The plan is to buy the types of external cameras many buses already use for security and incident monitoring and put software -- neural networks -- on the devices. Mertz would train the networks offline to detect cracks, count parked and moving cars and identify hazards and changes. Using edge computing, the devices would analyze the videos, then geotag and flag the data Mertz seeks. The computer would save the data for 30 days, and snippets of it would go to a central system that might be in the cloud or a server at CMU.
“You have all these cameras on the bus so there’s lots of video streams,” he said. “You cannot upload those to the cloud because it’s just too much data, so we have to do an analysis on the bus itself and then only send out small snippets of data which are important.”
When a change is noted, Mertz said, one approach would be to take all the images from the area, analyze them offline in the lab and make a 3D model.

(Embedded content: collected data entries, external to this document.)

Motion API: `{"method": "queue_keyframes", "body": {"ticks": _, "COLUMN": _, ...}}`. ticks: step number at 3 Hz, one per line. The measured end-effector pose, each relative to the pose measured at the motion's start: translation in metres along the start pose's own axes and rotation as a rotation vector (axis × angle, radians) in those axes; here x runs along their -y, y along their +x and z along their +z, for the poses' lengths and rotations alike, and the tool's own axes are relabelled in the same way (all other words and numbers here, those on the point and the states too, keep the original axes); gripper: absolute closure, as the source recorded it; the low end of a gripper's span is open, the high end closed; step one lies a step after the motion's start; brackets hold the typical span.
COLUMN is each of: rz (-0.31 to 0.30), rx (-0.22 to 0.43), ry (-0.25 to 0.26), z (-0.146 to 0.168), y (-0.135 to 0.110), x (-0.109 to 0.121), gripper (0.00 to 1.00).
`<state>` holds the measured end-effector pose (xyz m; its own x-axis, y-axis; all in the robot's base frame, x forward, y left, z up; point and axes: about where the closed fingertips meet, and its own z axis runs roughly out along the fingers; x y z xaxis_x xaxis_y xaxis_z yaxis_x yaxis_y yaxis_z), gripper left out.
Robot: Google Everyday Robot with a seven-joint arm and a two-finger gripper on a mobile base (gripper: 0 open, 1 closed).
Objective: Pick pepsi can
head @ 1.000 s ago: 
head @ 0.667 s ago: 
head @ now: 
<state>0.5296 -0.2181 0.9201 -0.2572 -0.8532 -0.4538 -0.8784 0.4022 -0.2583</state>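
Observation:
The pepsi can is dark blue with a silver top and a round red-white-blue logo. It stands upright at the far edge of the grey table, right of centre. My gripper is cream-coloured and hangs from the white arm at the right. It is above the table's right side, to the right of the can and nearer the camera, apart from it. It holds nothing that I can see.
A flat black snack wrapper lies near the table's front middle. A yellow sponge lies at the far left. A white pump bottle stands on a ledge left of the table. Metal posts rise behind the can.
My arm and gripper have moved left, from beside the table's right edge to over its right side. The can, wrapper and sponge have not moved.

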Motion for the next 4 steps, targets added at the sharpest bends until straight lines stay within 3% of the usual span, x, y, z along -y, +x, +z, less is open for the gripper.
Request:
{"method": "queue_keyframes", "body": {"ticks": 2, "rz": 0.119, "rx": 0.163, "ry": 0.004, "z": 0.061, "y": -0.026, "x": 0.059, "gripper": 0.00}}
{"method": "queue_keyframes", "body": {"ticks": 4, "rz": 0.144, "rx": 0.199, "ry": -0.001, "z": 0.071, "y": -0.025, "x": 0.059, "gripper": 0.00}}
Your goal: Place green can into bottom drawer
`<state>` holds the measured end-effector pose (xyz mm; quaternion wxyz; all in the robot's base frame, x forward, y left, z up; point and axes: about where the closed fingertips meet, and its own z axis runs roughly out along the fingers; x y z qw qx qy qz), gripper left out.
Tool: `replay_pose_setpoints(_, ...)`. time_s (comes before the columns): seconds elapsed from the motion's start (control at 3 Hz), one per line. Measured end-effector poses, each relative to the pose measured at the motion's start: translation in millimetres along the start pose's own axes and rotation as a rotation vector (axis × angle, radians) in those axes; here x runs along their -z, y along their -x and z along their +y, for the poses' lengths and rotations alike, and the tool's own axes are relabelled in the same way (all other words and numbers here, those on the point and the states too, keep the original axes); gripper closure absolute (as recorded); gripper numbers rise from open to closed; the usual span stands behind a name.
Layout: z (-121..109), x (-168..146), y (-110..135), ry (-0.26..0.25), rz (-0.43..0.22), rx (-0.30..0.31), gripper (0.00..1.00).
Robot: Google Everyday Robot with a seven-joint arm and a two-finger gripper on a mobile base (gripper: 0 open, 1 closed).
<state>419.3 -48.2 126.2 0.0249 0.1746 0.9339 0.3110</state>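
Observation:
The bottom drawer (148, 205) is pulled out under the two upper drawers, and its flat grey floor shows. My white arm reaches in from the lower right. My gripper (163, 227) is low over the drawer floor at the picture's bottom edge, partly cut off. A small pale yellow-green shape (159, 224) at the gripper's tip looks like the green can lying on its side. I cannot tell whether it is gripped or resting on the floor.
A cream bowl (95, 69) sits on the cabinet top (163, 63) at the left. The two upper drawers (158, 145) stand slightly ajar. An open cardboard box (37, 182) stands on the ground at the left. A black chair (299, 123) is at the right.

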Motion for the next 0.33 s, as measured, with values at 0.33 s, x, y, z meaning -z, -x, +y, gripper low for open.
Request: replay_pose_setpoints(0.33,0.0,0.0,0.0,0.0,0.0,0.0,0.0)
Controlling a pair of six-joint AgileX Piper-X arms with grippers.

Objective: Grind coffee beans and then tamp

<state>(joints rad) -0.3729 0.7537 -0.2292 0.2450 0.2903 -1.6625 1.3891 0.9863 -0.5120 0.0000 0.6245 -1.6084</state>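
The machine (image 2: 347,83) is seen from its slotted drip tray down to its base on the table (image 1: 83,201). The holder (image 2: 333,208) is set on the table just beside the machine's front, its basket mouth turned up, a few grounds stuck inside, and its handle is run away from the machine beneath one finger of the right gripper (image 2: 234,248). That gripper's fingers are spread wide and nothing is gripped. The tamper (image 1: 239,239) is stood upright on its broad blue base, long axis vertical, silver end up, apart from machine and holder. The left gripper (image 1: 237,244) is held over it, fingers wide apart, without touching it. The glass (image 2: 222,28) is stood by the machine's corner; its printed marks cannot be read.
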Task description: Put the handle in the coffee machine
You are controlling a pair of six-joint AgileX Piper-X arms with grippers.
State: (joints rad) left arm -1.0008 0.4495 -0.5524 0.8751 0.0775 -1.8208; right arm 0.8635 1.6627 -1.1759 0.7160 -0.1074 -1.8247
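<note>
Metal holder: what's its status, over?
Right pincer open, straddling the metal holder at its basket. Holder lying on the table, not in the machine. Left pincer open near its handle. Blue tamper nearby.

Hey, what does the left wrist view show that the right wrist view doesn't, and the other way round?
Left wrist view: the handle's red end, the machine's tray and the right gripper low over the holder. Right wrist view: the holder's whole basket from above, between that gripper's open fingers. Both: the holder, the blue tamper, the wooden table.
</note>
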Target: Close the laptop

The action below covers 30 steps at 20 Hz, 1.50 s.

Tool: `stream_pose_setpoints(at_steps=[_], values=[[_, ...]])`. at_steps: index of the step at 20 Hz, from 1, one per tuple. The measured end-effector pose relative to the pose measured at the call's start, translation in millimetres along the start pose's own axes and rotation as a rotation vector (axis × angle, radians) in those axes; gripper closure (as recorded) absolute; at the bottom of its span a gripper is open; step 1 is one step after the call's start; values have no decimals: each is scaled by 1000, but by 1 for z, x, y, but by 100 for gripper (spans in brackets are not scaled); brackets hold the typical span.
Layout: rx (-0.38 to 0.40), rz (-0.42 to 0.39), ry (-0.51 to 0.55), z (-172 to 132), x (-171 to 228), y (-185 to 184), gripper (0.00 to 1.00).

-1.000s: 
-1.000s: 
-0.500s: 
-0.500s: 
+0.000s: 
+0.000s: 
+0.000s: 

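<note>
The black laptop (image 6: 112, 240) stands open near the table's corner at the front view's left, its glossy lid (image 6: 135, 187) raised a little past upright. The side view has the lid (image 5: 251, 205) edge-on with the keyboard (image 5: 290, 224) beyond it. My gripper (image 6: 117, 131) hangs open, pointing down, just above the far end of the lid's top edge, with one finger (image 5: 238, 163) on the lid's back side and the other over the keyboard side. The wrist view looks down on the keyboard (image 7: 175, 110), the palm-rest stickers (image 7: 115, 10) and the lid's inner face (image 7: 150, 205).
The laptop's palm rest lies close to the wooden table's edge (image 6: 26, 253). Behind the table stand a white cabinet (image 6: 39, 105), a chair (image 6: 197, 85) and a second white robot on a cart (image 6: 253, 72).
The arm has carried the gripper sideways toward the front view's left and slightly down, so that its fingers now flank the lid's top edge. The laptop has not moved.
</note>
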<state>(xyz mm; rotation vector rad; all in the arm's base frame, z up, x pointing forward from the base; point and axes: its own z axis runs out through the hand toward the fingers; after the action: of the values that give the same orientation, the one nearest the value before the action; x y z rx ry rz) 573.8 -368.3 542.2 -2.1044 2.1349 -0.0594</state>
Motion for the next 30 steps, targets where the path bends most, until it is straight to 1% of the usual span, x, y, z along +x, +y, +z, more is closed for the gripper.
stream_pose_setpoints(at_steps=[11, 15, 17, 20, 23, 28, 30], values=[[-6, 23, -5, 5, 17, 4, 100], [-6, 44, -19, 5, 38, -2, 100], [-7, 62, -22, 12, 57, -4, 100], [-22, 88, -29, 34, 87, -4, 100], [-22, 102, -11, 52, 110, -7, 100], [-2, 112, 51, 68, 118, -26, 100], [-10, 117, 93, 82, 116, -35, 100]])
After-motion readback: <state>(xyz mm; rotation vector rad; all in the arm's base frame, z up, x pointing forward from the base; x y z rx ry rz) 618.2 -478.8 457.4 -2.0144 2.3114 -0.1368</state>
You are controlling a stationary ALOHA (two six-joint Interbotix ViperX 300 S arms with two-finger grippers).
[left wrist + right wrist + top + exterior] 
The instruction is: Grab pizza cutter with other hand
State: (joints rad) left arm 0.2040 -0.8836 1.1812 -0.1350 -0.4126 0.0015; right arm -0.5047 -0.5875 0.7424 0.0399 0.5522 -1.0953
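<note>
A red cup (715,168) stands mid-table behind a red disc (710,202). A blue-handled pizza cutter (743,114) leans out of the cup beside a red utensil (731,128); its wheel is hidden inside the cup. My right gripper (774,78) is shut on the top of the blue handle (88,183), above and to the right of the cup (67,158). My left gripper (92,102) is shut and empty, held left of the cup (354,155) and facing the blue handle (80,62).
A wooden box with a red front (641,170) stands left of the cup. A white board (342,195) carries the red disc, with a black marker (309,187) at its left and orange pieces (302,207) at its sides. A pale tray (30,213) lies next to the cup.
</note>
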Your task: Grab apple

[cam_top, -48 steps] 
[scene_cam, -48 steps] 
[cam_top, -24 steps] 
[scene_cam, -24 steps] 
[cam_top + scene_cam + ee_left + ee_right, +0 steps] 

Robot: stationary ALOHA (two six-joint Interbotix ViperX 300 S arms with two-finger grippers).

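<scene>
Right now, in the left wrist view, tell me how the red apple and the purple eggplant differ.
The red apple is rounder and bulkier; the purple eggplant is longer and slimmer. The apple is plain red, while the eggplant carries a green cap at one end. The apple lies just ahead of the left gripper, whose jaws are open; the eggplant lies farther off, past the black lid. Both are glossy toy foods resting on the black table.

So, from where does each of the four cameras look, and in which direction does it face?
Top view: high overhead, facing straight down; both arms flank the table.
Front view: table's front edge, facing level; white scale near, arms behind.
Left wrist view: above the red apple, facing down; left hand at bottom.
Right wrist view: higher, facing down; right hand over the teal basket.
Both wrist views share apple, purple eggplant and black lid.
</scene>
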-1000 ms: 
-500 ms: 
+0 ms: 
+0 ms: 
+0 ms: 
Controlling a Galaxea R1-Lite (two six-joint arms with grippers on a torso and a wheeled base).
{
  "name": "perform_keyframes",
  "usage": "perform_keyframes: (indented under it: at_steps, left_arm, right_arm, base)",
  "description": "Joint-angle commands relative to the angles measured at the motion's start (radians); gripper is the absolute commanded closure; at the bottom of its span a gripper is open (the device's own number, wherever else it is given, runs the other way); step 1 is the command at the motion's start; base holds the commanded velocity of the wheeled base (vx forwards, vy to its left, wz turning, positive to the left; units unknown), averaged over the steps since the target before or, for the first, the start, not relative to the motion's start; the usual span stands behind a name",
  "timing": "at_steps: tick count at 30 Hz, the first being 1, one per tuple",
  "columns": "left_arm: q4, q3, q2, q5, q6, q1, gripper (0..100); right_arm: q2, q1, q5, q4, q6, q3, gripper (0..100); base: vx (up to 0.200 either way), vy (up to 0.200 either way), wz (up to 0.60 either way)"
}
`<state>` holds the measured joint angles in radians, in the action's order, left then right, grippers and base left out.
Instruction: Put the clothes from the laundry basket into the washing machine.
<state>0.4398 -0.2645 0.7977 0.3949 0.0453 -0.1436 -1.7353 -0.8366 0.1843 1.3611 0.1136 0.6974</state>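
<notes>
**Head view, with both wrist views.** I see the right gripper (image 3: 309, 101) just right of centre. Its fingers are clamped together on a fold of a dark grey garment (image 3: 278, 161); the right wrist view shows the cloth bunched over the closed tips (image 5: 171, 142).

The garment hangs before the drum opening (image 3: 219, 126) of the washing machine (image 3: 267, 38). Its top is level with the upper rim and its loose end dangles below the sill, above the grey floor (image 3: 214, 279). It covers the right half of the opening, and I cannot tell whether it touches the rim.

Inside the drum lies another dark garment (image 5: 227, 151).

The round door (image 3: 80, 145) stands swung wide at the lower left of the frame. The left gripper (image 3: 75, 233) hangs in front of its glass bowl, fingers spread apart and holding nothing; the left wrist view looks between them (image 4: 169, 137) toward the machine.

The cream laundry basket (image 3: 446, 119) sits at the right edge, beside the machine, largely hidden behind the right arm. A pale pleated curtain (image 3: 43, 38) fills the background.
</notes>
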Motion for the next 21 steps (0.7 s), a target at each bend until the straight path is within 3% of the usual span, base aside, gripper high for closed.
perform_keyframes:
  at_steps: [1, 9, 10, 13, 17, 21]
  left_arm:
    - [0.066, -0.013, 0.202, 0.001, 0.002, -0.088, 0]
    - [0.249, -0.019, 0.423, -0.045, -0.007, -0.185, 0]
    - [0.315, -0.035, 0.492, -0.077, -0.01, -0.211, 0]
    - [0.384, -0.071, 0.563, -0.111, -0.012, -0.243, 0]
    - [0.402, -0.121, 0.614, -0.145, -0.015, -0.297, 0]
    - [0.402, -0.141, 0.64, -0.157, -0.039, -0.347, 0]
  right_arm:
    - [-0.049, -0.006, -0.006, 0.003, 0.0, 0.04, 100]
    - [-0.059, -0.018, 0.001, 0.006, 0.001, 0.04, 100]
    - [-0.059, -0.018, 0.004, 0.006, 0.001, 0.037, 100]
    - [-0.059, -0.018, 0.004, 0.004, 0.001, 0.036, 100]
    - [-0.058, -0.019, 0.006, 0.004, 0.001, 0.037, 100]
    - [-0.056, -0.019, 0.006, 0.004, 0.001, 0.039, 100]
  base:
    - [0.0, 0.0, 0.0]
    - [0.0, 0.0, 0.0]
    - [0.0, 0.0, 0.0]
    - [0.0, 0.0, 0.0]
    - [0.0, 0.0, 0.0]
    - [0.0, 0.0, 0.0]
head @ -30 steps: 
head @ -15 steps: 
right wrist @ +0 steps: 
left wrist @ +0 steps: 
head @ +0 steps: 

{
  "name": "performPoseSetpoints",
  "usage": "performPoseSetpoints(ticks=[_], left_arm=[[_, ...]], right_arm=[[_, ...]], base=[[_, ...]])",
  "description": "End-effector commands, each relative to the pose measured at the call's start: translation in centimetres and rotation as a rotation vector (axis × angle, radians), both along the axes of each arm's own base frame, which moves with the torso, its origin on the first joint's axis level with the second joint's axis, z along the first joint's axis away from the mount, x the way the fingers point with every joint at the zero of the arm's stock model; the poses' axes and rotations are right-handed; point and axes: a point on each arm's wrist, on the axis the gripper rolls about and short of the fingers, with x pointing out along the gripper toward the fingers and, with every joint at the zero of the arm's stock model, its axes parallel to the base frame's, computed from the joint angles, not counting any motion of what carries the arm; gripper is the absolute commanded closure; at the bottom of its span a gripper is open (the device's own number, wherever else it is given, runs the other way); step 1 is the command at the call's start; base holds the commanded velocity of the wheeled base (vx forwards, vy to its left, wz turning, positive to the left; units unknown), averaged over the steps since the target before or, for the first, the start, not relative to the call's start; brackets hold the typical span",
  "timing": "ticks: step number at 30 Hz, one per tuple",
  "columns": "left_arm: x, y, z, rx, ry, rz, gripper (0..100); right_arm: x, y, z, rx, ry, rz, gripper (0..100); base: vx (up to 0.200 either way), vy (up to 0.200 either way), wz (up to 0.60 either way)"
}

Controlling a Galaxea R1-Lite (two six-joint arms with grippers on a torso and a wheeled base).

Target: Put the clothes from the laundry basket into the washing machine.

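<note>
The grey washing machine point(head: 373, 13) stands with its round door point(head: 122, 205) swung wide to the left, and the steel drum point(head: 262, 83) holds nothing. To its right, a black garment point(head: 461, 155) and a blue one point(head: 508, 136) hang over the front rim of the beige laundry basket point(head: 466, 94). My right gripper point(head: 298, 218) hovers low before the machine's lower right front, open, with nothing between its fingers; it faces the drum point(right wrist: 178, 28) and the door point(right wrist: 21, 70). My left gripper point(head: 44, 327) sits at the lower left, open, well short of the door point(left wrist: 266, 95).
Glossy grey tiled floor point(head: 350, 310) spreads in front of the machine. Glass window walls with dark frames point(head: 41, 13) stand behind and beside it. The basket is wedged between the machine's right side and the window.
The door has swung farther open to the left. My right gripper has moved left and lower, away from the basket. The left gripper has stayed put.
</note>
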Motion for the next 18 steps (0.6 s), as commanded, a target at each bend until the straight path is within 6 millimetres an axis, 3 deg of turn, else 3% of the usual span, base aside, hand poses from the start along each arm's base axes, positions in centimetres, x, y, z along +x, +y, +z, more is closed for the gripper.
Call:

He’s already made two models of a landslide location after photographing it four times in one year to see how it changed. The next step is to share the model with the university’s civil engineering department for additional study.
Mertz doesn’t have a precise timeline for going from ideation to practice, but he has identified a bus company to work with and hopes to have data within a year to start analyses.
“I hope that we will soon have one indicator that can throw up a red flag,” he said. “I might look at cracks and say that if cracks develop faster than a certain speed, then it’s a warning,” and the data could be sent to an engineer who could tell if the crack warranted more investigation.
What’s more, the technology has other potential uses because anything captured in the video -- dead trees, tall grass, invasive plant species and illegal trash dumping, for instance -- can be analyzed and used by the city and county to take action.
Other locations can also benefit. For example, students in a Policy Innovation Lab class co-taught by Metro21 Executive Director Karen Lightman took the landslide monitoring idea to municipal leaders in Westmoreland County, Pa.
“This rural county, they don’t have the resources that Allegheny County has. They don’t have the GIS sophistication that Allegheny County has, so they wanted recommendations of ‘what can we do,’” Lightman said. “There was such interest that the county commissioners asked the students to present to them at a commission meeting [and] … they’re putting forward a proposal for funding to help study this problem.”